Requirement |
Find the line with "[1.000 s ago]" and the line with "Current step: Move" in the entries below; output exactly those two lines, every line between them, and no others.

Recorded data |

⁂

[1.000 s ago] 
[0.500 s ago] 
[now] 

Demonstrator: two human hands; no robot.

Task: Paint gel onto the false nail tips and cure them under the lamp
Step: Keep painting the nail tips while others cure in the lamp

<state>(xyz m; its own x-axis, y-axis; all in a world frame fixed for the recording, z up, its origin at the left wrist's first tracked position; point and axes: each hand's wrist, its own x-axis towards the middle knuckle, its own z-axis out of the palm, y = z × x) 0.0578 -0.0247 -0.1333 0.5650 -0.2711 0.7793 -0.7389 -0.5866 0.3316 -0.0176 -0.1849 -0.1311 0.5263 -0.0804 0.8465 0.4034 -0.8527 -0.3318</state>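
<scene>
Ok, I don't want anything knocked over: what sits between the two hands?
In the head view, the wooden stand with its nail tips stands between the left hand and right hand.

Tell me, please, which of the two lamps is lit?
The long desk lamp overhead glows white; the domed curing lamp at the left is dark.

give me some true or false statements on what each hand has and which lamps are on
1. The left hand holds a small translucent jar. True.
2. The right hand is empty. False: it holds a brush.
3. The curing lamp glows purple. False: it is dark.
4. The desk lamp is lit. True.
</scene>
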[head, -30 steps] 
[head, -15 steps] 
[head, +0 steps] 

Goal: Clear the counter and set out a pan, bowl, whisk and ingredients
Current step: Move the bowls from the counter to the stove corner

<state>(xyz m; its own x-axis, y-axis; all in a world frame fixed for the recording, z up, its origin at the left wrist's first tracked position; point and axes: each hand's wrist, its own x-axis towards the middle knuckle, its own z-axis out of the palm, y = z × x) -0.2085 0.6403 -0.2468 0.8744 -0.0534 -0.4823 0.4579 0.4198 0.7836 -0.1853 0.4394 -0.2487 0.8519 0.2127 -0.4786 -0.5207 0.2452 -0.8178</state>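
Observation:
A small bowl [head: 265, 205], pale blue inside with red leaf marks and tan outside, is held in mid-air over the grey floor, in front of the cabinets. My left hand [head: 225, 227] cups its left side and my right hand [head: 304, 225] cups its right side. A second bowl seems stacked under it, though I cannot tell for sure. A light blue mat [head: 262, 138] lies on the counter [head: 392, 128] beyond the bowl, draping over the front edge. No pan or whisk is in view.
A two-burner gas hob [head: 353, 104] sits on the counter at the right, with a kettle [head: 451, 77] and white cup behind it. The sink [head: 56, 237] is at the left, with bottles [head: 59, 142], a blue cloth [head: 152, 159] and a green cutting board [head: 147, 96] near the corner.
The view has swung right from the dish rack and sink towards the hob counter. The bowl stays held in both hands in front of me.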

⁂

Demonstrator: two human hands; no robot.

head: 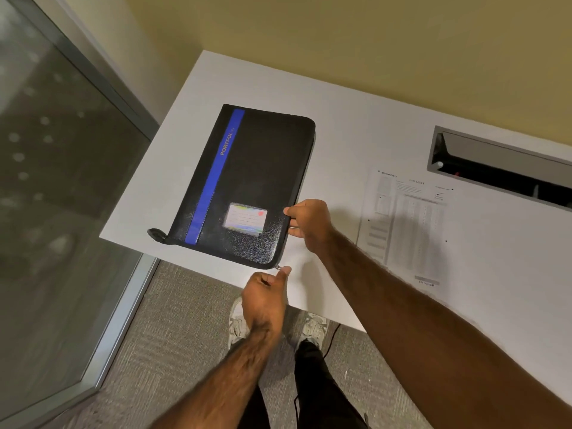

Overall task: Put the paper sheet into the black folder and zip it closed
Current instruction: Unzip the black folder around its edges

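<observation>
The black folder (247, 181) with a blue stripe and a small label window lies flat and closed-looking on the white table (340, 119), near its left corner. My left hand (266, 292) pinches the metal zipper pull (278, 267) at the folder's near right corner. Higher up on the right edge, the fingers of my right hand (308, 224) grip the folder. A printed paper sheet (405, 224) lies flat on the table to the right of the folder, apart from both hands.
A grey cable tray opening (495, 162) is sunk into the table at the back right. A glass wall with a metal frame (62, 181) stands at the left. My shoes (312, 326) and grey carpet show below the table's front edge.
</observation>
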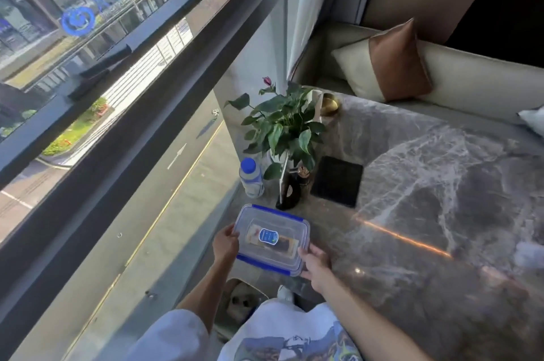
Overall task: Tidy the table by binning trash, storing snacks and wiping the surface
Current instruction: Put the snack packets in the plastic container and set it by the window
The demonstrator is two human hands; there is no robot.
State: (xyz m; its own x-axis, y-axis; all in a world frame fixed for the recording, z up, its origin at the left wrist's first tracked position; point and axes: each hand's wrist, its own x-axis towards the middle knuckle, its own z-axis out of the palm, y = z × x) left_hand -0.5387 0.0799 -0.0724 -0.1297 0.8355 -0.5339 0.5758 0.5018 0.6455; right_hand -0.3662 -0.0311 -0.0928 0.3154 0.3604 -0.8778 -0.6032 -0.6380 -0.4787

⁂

The answer |
[1.000 s ago] 
[0.500 s ago] 
[now] 

Demonstrator: two human hands; no robot.

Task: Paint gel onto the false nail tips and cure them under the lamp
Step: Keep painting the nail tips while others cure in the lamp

<state>(xyz m; its own x-axis, y-axis; all in a world frame fixed for the recording, z up, its origin at the left wrist's first tracked position; point and axes: each hand's wrist, its own x-axis towards the middle knuckle, its own z-axis out of the palm, y = z × x) 0.0578 -0.0247 -0.1333 0.5650 -0.2711 0.7793 -0.7389 -0.5866 0.3316 -0.0176 -0.1849 -0.1311 0.5263 -0.0804 0.8465 0.4034 -0.8527 -0.3318</state>
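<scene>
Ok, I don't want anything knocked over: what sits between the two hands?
In the head view, the wooden stand with its nail tips stands between the left hand and right hand.

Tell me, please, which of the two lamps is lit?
The long desk lamp overhead glows white; the domed curing lamp at the left is dark.

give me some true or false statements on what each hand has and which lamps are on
1. The left hand holds a small translucent jar. True.
2. The right hand is empty. False: it holds a brush.
3. The curing lamp glows purple. False: it is dark.
4. The desk lamp is lit. True.
</scene>
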[head, -30 steps] 
[head, -15 steps] 
[head, +0 steps] 

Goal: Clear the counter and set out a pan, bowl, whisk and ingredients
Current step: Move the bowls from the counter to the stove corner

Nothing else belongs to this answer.